> **PROBLEM**
Look through the data below. Collect every line where the word "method" occurs.

[Saved data entries]
+ + + + + + +

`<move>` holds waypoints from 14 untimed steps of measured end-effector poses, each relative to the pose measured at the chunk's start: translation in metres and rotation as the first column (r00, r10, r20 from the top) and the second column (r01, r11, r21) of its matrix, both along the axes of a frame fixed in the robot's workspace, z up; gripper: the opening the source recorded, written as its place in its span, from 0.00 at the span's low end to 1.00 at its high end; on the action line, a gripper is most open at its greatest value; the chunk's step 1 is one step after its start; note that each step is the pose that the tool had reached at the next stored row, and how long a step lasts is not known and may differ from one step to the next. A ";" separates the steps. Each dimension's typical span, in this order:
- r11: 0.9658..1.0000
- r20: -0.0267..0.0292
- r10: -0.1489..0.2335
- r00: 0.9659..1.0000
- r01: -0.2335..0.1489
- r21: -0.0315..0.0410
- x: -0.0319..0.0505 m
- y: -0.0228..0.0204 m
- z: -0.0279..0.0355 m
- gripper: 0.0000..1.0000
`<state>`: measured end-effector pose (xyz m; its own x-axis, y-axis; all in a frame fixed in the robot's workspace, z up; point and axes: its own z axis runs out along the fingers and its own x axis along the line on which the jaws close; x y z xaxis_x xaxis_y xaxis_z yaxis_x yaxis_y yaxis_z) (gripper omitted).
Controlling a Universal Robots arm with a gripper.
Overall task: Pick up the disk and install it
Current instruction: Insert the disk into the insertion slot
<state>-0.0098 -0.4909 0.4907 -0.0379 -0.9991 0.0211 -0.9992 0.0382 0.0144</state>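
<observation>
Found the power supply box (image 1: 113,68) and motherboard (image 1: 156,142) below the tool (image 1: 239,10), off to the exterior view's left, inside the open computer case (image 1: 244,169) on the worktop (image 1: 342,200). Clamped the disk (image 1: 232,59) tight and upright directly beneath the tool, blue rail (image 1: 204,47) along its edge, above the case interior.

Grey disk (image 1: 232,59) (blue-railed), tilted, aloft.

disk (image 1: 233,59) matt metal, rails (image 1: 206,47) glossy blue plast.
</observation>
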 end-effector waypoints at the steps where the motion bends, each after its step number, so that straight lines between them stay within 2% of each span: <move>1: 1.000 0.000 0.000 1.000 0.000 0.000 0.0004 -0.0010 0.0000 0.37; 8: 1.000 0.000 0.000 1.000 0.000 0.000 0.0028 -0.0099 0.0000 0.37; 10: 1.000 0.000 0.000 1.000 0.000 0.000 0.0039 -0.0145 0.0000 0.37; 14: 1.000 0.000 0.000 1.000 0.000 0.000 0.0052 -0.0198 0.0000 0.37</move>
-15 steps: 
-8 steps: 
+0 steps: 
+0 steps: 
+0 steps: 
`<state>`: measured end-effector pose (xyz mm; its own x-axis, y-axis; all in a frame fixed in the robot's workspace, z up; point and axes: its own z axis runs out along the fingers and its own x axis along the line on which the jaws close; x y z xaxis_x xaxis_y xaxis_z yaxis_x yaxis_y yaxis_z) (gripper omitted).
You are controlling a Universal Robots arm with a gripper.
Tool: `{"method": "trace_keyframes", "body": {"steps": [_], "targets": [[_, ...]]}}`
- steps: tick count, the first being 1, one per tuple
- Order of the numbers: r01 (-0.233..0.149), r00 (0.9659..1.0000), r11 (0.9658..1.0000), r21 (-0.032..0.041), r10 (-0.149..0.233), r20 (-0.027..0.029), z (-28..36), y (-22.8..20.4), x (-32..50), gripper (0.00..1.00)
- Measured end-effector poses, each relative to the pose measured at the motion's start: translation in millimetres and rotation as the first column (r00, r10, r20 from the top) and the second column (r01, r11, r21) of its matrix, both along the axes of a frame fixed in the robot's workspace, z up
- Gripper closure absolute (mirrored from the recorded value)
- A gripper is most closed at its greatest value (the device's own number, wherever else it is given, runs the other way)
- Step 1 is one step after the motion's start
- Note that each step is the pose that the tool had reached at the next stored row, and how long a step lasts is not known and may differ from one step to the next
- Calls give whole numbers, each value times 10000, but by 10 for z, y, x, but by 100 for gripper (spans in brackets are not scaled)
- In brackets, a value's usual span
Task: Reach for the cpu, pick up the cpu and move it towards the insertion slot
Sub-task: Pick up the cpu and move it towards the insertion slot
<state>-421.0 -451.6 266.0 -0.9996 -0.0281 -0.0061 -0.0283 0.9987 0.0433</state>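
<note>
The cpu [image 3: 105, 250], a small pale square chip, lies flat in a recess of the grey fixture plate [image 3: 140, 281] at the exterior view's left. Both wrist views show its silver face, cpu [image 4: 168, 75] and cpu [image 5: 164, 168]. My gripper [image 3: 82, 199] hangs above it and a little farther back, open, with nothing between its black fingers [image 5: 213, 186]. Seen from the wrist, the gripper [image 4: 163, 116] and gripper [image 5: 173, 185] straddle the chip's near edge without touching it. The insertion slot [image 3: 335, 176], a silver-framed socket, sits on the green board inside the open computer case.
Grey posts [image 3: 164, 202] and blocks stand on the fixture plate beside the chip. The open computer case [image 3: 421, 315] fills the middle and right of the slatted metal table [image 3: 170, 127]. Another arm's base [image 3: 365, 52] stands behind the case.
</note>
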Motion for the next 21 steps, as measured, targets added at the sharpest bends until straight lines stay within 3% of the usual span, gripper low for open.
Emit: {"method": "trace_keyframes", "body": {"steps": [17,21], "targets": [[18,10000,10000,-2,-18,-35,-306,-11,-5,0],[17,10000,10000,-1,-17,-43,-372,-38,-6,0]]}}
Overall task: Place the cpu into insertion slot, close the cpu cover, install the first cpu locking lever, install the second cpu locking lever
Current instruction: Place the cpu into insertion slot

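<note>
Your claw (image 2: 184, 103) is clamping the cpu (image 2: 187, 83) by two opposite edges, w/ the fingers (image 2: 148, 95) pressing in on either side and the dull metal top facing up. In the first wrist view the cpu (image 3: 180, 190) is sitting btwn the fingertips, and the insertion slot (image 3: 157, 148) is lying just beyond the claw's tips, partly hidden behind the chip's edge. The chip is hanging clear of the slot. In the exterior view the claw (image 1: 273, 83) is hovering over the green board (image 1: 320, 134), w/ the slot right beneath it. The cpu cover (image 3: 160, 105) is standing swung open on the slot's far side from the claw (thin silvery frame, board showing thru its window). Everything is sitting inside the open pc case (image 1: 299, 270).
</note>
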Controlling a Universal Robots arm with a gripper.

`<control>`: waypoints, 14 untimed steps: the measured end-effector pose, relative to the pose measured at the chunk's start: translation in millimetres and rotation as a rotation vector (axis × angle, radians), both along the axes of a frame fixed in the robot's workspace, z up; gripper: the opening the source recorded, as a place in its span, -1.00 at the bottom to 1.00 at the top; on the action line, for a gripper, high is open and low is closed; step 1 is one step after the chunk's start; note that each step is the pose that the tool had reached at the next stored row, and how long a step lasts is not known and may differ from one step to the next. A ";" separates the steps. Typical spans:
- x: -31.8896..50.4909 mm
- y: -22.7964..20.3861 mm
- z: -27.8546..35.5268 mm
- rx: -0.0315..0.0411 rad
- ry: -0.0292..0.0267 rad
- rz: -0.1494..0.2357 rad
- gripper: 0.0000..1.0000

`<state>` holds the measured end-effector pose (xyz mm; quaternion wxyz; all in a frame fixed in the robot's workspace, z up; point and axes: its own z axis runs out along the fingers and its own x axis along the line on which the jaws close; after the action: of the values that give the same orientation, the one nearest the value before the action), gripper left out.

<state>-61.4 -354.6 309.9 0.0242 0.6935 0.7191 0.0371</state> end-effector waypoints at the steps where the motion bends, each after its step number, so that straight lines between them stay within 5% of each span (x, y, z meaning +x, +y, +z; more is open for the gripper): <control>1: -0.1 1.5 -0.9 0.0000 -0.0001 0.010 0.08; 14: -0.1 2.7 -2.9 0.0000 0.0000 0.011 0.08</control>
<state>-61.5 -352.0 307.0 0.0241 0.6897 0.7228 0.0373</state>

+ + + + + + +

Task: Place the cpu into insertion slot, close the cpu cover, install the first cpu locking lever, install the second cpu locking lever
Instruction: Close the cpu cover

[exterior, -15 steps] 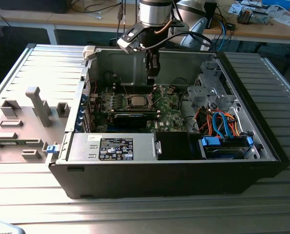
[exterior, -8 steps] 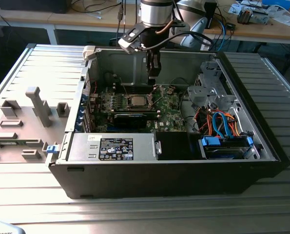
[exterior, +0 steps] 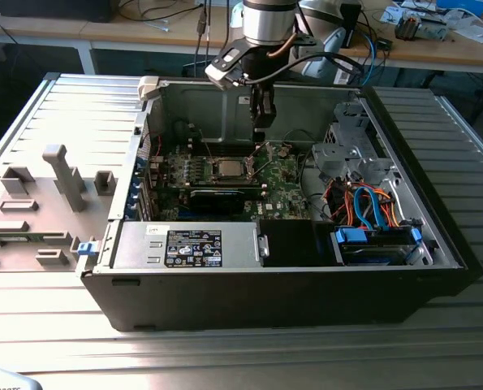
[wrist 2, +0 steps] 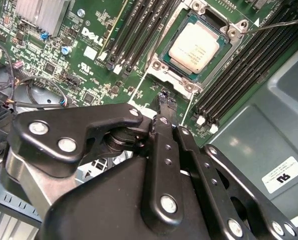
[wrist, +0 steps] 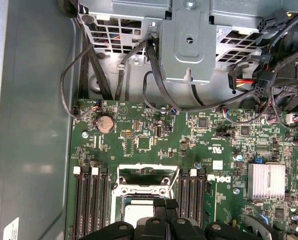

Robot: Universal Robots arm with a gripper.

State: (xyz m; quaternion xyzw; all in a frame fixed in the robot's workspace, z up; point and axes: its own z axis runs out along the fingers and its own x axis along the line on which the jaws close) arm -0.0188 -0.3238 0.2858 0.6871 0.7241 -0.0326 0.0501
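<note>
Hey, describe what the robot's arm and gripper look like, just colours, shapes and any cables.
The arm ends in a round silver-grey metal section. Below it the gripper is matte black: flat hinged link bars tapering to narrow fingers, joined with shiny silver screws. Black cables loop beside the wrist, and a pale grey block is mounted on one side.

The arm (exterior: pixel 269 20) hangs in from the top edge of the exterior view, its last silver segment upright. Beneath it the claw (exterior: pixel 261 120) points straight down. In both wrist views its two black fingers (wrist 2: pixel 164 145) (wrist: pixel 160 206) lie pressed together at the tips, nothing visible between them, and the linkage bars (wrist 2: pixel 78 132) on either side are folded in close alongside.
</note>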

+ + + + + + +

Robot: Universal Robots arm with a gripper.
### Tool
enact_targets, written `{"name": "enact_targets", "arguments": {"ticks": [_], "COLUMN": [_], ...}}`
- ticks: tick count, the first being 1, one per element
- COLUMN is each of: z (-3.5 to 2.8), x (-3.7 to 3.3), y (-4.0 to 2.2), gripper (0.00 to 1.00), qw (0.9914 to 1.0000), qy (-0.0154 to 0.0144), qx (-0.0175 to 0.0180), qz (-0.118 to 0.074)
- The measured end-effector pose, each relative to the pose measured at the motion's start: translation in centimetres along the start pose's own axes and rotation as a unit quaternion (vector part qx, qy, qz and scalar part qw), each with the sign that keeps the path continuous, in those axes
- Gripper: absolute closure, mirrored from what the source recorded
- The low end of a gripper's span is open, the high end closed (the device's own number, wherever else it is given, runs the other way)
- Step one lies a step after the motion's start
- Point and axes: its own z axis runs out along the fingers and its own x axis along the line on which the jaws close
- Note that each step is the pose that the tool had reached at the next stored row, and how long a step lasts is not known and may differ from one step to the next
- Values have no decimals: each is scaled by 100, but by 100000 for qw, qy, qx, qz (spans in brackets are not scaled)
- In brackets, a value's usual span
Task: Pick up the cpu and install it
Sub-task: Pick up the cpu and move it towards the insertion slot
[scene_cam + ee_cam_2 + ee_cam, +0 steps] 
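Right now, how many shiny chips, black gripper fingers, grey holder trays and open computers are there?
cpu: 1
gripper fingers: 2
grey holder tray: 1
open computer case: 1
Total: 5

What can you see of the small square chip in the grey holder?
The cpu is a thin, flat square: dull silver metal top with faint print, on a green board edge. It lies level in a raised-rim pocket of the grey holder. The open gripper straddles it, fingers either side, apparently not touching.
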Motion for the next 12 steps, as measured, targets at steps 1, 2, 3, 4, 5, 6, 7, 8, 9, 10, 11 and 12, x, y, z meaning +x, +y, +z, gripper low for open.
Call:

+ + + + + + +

> **ANSWER SPACE**
Tool: `{"method": "trace_keyframes", "body": {"steps": [_], "targets": [[_, ...]]}}`
Emit: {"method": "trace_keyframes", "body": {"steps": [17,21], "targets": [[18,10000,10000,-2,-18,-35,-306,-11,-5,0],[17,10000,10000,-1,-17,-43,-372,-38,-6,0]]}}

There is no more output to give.